→ **The problem**
Restate all data exactly. No images.

──────────

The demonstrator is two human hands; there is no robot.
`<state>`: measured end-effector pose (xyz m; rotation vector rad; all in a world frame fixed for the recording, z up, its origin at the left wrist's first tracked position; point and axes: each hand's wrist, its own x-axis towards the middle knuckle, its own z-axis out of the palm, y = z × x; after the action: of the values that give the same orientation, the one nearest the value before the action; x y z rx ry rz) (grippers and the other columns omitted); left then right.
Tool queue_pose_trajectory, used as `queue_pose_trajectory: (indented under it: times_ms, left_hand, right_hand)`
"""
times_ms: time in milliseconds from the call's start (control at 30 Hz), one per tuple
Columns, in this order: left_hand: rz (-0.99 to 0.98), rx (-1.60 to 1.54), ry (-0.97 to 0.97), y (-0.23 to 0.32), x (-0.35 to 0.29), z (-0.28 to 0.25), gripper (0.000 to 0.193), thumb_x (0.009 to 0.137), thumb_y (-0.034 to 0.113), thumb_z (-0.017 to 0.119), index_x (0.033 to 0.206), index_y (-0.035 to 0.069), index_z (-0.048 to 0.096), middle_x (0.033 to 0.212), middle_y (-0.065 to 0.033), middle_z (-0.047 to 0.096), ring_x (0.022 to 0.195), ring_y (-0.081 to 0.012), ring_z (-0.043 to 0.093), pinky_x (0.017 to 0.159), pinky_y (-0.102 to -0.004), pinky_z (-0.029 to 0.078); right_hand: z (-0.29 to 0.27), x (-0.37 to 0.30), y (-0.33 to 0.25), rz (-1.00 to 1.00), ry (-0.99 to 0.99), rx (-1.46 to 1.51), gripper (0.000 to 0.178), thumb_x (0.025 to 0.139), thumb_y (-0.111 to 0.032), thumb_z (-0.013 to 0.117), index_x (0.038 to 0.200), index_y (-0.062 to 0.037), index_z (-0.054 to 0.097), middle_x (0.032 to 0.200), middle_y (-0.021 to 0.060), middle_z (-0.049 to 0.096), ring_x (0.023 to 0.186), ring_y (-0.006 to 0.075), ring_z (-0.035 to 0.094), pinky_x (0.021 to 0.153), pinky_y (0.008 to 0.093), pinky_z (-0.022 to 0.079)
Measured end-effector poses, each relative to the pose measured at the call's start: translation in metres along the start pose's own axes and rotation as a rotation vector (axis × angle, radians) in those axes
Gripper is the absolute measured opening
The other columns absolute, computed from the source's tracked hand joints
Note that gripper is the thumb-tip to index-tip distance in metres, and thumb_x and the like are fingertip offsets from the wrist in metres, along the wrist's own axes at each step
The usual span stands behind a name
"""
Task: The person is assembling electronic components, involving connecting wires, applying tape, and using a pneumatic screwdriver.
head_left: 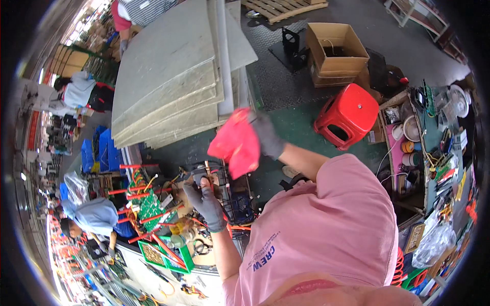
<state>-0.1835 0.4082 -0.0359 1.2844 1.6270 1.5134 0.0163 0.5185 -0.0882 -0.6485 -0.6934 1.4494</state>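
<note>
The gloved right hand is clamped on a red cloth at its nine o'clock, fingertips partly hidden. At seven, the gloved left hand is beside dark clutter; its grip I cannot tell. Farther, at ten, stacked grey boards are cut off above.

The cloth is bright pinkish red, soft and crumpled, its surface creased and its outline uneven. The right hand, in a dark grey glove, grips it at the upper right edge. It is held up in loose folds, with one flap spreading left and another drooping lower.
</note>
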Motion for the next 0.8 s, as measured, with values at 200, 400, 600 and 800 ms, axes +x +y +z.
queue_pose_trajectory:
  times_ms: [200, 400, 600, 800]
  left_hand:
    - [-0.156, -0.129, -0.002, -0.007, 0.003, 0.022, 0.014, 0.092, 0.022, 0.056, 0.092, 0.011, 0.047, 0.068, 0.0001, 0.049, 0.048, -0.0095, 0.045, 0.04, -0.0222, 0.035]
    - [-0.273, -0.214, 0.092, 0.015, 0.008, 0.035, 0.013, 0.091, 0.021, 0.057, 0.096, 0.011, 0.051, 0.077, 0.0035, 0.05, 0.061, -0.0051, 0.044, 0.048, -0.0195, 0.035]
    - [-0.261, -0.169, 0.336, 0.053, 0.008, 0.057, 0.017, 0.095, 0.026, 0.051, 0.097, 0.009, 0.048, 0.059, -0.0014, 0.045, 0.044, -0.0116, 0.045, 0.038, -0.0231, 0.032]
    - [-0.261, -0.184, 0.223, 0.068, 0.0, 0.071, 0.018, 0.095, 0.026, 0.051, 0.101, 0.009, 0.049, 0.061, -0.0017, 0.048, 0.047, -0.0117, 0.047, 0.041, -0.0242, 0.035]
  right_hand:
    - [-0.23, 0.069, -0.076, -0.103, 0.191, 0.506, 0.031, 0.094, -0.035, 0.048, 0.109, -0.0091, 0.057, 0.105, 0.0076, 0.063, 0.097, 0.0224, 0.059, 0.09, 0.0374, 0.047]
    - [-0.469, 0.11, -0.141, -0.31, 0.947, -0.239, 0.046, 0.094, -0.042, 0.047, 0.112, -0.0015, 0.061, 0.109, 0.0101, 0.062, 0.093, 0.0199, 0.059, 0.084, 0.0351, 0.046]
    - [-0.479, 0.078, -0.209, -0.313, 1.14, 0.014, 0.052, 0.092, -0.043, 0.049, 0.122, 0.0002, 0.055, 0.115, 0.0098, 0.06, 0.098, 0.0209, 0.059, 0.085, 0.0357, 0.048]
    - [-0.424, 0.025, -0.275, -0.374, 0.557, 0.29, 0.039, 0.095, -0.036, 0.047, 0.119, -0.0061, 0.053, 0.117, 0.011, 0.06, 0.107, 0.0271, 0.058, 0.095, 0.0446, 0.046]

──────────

→ **Problem solution**
The demonstrator is two human hands; there is no robot.
`<state>`: measured end-effector pose (xyz m; rotation vector rad; all in a world frame fixed for the recording, z up, its origin at the left wrist's first tracked position; point and axes: each hand's wrist, its own x-axis towards the middle knuckle, its own z-axis out of the palm, y = z × x; after the action: of the values that give the same orientation, the one nearest the value before the action; x y z rx ry rz) (grippers and the other columns omitted); left then right.
Tool queue_pose_trajectory, used as `queue_pose_trajectory: (indented under it: times_ms, left_hand, right_hand)`
"""
times_ms: time in milliseconds from the call's start (control at 30 Hz), one per tuple
Columns, in this order: left_hand: rz (-0.99 to 0.98), rx (-1.60 to 1.54), ry (-0.97 to 0.97), y (-0.23 to 0.32), x (-0.35 to 0.29), z (-0.28 to 0.25), gripper (0.000 to 0.193), thumb_x (0.009 to 0.137), thumb_y (-0.034 to 0.113), thumb_z (-0.017 to 0.119), index_x (0.033 to 0.206), index_y (-0.035 to 0.069), index_z (-0.048 to 0.096), middle_x (0.033 to 0.212), middle_y (-0.065 to 0.033), middle_z (-0.047 to 0.096), ring_x (0.022 to 0.195), ring_y (-0.081 to 0.012), ring_z (-0.043 to 0.093), pinky_x (0.017 to 0.159), pinky_y (-0.102 to -0.004), pinky_z (-0.029 to 0.078); right_hand: z (-0.29 to 0.27), x (-0.37 to 0.30), y (-0.33 to 0.25), rz (-1.00 to 1.00), ry (-0.99 to 0.99), rx (-1.46 to 1.51), gripper (0.000 to 0.178), thumb_x (0.025 to 0.139), thumb_y (-0.111 to 0.032), thumb_z (-0.013 to 0.117), index_x (0.038 to 0.200), index_y (-0.062 to 0.037), index_z (-0.054 to 0.097), middle_x (0.032 to 0.200), middle_y (-0.021 to 0.060), middle_z (-0.049 to 0.096), ring_x (0.023 to 0.186), ring_y (-0.006 to 0.075), ring_z (-0.035 to 0.094), pinky_x (0.021 to 0.153), pinky_y (0.008 to 0.093), pinky_z (-0.022 to 0.079)
Measured end-effector poses, each relative to the pose measured at the call's start: translation in metres along the start pose's own axes and rotation as a rotation vector (axis × angle, radians) in those axes
Gripper is the absolute measured opening
The other columns absolute, computed from the source's tracked hand joints
Note that gripper is the thumb-tip to index-tip distance in metres, and thumb_x and the like are fingertip offsets from the wrist in metres, along the wrist's own axes at each step
The usual span stands behind a name
"""
Task: The person is assembling electronic components, involving connecting wires, applying tape, and using a pneumatic screwdriver.
head_left: 
<state>-0.1835 0.4082 -0.0359 1.2844 1.6270 1.5134 0.0163 0.5185 -0.0882 -0.6485 -0.6934 1.4494</state>
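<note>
The gloved right hand is clamped on a red cloth at its nine o'clock, fingertips partly hidden. At seven, the gloved left hand is beside dark clutter; its grip I cannot tell. Farther, at ten, stacked grey boards are cut off above.

The cloth is bright pinkish red, soft and crumpled, its surface creased and its outline uneven. The right hand, in a dark grey glove, grips it at the upper right edge. It is held up in loose folds, with one flap spreading left and another drooping lower.
</note>
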Motion for the next 0.8 s, as measured, with values at 200, 400, 600 and 800 ms, axes +x +y +z.
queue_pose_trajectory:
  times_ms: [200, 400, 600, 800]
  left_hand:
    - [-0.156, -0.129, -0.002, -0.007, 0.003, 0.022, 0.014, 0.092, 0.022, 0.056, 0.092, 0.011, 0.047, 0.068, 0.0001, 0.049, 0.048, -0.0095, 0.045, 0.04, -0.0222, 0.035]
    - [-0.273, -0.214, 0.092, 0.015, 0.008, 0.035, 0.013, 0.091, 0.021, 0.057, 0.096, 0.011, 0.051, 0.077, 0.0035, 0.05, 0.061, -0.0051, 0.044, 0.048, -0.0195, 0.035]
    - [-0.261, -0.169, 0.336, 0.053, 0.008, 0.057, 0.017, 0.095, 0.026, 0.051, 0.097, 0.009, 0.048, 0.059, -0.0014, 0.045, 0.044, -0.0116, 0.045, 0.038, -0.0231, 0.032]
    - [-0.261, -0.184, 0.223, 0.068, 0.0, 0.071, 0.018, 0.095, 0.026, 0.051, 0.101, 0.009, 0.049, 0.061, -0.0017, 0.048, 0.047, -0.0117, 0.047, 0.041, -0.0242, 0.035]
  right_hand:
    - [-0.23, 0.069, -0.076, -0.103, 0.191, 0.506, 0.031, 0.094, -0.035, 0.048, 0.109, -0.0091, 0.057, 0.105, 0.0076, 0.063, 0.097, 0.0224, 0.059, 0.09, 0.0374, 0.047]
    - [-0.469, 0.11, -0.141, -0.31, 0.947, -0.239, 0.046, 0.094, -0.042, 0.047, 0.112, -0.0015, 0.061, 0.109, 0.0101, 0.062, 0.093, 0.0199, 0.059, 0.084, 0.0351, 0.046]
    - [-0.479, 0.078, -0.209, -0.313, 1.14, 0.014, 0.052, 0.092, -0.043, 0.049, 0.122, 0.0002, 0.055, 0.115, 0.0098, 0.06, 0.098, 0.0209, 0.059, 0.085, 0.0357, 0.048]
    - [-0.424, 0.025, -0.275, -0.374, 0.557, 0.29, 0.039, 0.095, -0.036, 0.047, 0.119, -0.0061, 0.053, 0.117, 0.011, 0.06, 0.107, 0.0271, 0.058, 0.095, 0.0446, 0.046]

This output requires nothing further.